Visitor Question

Fell tying my shoe at work…

Submitted By: Gayle (Cleveland, TN)

I fell tying my shoe at work. I put my foot up on the shelf to tie my shoe and I simply lost my balance backwards. I hit the concrete floor real hard. I reported it right after it happened. The guy asked if I needed medical treatment and I said, as of right now, I don’t think so, because I thought I was just bruised. He told me that if after the next day off I was still hurting to come back in and tell the other guy that I had reported it to him.

I went in today and was told that it would not be considered workers comp, and I was not allowed to work today because I said I was hurting and not sure I could lift heavy items. I was given a medical leave so I wouldn’t get any points, however, I also won’t get paid. They require a doctors release in order for me to return to work.

I can’t afford to go to the doctor. So I am thinking I will just go back to work on Sunday and tell them to give me a point for today. Should I be able to get workers comp to pay for me to see a doctor? How can I pay for treatment if they refuse to give me WC? Is there anything else I can do? Thank you.

Disclaimer: Our response is not formal legal advice and does not create an attorney-client relationship. It is generic legal information based on the very limited information provided. Do not rely upon the information in our response, or anywhere else on this site, when deciding the proper course of a legal matter. Always get a personalized case review from a local attorney.


Dear Gayle,

I’m not sure what you mean by “points,” but presume a point is similar to a demerit of some sort. You also fail to mention what type of injury you sustained, if any.

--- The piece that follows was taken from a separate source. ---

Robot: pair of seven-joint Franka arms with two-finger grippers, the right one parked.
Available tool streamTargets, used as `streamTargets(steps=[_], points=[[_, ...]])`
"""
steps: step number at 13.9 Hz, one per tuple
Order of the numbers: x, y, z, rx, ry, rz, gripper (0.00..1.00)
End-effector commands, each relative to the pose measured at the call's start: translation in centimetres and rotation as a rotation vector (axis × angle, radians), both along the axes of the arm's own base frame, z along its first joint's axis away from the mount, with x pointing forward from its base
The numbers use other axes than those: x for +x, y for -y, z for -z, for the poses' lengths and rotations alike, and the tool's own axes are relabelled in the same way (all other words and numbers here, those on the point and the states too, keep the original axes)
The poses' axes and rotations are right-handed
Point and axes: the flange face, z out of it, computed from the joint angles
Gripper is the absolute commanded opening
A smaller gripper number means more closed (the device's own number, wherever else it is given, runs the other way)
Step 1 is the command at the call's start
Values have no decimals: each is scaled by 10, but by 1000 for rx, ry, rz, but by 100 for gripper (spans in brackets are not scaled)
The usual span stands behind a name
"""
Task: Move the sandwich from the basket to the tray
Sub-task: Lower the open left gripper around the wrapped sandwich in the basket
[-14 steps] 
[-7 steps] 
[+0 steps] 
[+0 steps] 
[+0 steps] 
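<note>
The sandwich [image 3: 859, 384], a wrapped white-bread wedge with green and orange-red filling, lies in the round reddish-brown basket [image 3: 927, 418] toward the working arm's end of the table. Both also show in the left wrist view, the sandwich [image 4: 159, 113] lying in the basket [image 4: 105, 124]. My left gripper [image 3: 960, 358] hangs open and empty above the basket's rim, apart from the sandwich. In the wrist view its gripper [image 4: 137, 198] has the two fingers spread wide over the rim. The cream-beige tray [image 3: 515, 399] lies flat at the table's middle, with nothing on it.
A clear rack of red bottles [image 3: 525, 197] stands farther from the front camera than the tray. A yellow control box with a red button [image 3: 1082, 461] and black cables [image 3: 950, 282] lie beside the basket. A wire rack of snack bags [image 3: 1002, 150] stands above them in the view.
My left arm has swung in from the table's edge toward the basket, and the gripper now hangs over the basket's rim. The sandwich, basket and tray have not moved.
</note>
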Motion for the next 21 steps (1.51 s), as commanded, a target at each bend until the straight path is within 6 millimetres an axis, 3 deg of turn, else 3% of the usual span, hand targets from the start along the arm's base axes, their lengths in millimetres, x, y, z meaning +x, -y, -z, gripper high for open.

Once more, we’ll presume and consider you mean your back injury. It’s difficult to understand why your employer refuses to permit you to file a workers compensation claim, especially as they didn’t refute the issue at the time your injury occurred.

If your back hurts you should be able to see a company-approved doctor. Under the State of Tennessee’s workers compensation rules and regulations, an on-the-job injury entitles the injured worker to medical care at no cost to the victim.

Speak with your supervisor and once again tell her you were injured on-the-job and demand to have access to medical care. If that doesn’t work go to the next level of supervisor, or directly to the person handling workers compensation claims. Ask for a DWC-1 claim injury form. Fill it out and submit it. If all else fails, contact an attorney.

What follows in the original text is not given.